Most people know that women tend to live longer than men. This pattern has been observed since accurate birth records began to be kept some 300 years ago. But it is only over the past decade or so that researchers have documented that female/male lifespan divergence occurs on a grand scale across species.
The difference in average longevity seen in humans is even more pronounced among female and male elephants, lions and orcas. Horses, rabbits and some species of bats offer counterexamples where males are more long-lived than females. But the overall balance is still on the female side among mammals. A large 2020 study of 101 mammal species found that the median lifespan of females was 18.6 percent longer than for males. (In humans, females live an average 7.8 percent longer, according to the study.)

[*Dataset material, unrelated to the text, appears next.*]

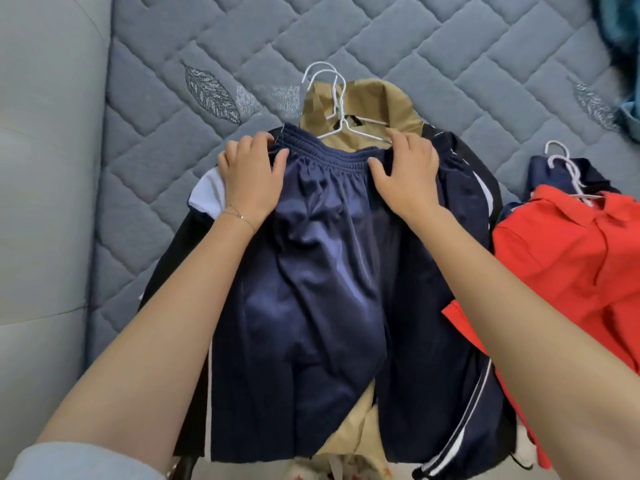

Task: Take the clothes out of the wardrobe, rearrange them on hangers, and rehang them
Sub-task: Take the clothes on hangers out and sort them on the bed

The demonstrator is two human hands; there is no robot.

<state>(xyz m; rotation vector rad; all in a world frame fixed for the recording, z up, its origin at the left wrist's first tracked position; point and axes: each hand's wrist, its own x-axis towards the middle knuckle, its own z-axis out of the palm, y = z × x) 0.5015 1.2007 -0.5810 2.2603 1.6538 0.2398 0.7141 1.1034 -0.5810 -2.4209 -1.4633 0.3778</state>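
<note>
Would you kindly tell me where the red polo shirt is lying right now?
In the head view, the red polo shirt lies at the right edge, on the quilted mattress, beside the navy shorts, a white hanger at its collar.

Bare mattress (415,39) beyond piled clothes (311,271)

We look down on a blue-grey quilted mattress (433,46), its stitching forming a slanted brick pattern. An embroidered silver-grey leaf (211,93) lies on it toward the left, and a second leaf motif (594,107) lies near the right edge. A pale grey padded panel (45,168) runs along the left side. In the top right corner we glimpse blurred teal fabric (620,26).
</note>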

This is not just a statistical oddity. Understanding why and how sex differences affect aging rates could point the way to new therapies to boost lifespans. It could increase the food supply — by extending the milk-producing years of cows, for example. And it could offer clues to how to prevent species collapse in the face of climate change.
There are already many hypotheses about the root causes of sex differences in aging, including the wonderfully named “mother’s curse.” What is needed, says Nicole Riddle, Ph.D., associate professor in the Department of Biology, is data from a wide range of species. Those data need to be collected with the latest molecular and genomic techniques to rigorously test the leading hypotheses. And researchers should look at rule-breaking species. Several types of fish can change sex over the course of their lives — kobudai (Asian sheepshead wrasse) can change from females to males; clownfish can change from males to females.